Some things maybe were good traditions at one point, but maybe could stand to be retired. For instance, can we drop the act about caring about Olympic downhill skilling? If people only care about something every four years, they really don’t care all that much.

Another tradition that some people insist on is that a 1911 must be worn only in a leather holster. And it really should only be of the pancake, Askins, Yaqui Slide or Summer Special variety. Plastic holsters should only hold plastic pistols, as the refrain goes from the Statler and Waldorf fuddy-duddies.

Those holsters look good, it should be said…or at least, sometimes they do.

Let’s be honest – you should save that Yaqui slide holster for a barbecue gun, a shining safe queen that’s basically worn to show off because you dropped a good chunk of change on it. Beyond that, does it really matter all that much?

Arguably, Kydex and other polymer holsters actually are better for carrying on a regular basis. They’re more precisely molded than leather, which is block-formed and then stitched. Polymers are either press-molded – by heating a sheet of Kydex or Boltaron and then pressing down over a mold – or are injection-molded. Provided the company making the holster has done the molding right, that creates a better fit and without any break-in needed.

At this point someone mentions something about holster wear on your pistol. True, you don’t want your carry gun scratched, gouged and otherwise roughed up until it appears to have been beaten with the ugly stick. A two-year-old pistol shouldn’t look like it’s ready to buy its first legal drink.

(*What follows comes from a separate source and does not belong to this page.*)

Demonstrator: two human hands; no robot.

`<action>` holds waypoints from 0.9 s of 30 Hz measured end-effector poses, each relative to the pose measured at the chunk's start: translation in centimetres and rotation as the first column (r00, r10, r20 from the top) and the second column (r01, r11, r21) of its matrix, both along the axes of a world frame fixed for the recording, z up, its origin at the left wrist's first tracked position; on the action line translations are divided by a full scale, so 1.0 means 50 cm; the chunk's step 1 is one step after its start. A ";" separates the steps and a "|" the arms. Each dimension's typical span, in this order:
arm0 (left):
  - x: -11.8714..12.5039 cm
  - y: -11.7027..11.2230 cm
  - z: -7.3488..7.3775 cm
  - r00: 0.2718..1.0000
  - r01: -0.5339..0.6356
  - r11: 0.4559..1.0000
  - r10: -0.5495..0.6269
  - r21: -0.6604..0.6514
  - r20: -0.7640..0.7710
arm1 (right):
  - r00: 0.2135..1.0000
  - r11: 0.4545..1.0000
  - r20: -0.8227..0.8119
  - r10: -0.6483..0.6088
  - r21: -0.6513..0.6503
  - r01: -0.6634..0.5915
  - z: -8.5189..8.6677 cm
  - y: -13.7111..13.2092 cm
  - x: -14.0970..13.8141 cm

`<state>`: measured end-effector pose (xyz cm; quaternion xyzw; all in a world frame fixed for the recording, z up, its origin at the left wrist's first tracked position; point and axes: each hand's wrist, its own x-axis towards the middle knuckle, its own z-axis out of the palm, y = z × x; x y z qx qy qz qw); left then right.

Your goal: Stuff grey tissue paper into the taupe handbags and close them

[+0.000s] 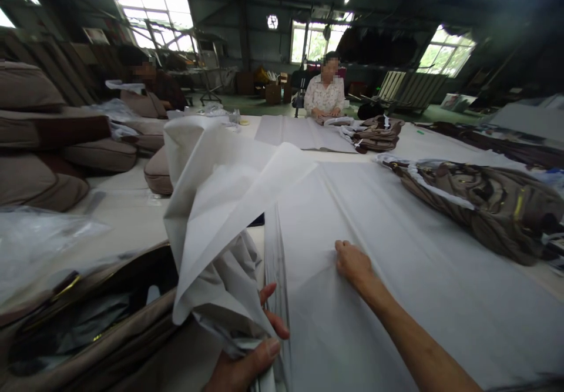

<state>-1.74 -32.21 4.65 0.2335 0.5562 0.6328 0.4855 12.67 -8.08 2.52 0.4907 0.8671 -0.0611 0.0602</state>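
Note:
At the lower centre, my left hand (pixel 251 357) holds a crumpled grey-white sheet (pixel 224 204) low down, thumb on the near side and fingers partly behind it. The sheet stands up in loose folds above that hand. My right hand (pixel 355 262) is closed, fingertips pinched on the top of a flat stack of grey-white sheets (pixel 418 262); the top sheet puckers slightly at the fingertips. Left of my left hand lies a brown bag (pixel 145 315) with its zipped mouth spread and crumpled grey filling showing inside.
Stuffed brown bags (pixel 39 163) pile up at the left, near clear plastic (pixel 39 245). Several brown bags (pixel 476 198) with white straps lie at the right. Across the table, a person (pixel 326 92) handles brown material by another sheet stack (pixel 304 132). Another person (pixel 154 86) sits far left.

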 end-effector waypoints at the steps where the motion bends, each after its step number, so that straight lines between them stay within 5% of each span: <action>1: 0.003 0.004 0.003 1.000 0.011 1.000 -0.011 -0.009 0.016 | 0.999 0.999 -0.033 0.041 -0.001 -0.041 -0.001 -0.016 -0.013; 7: 0.013 0.015 0.025 0.999 0.040 0.998 -0.039 -0.058 0.026 | 0.960 0.979 -0.223 0.171 -0.075 -0.192 -0.051 -0.120 -0.109; 14: 0.001 0.018 0.019 1.000 0.007 0.995 -0.009 -0.100 -0.022 | 0.867 0.942 -0.497 0.029 -0.278 -0.191 -0.070 -0.036 -0.056; 21: 0.005 0.035 0.018 1.000 0.019 0.995 -0.018 -0.098 0.015 | 0.723 0.793 -0.638 -0.265 -0.571 -0.213 -0.097 -0.015 -0.032; 27: -0.011 0.040 0.022 0.999 0.013 0.992 -0.006 -0.127 0.053 | 0.631 0.723 -0.713 -0.305 -0.605 -0.334 -0.029 0.031 0.027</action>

But the truth is that if you want to keep a gun looking good, you should keep it in a safe. Guns can be art, no doubt about it, but a working firearm of any sort – a carry gun, your hunting rifle or shotgun – is going to get scratched and dinged if your’e doing it right. There’s no way to avoid it. Think of the marks as imparting a certain character and you’ll be fine. 

As for function, look at police trade-in guns at your local gun store. They’re beat up, but still run very, very well.

And you know what? Some Kydex holsters actually look pretty cool. And some leather holsters are downright ugly. 

Yes, leather was the standard many years ago and sometimes the old ways still make sense. Let’s get real, though. Unless you have a barbecue gun that’s worth showing off…nobody gives a tinker’s cuss what you wear your carry gun in so long as it’s safely carried.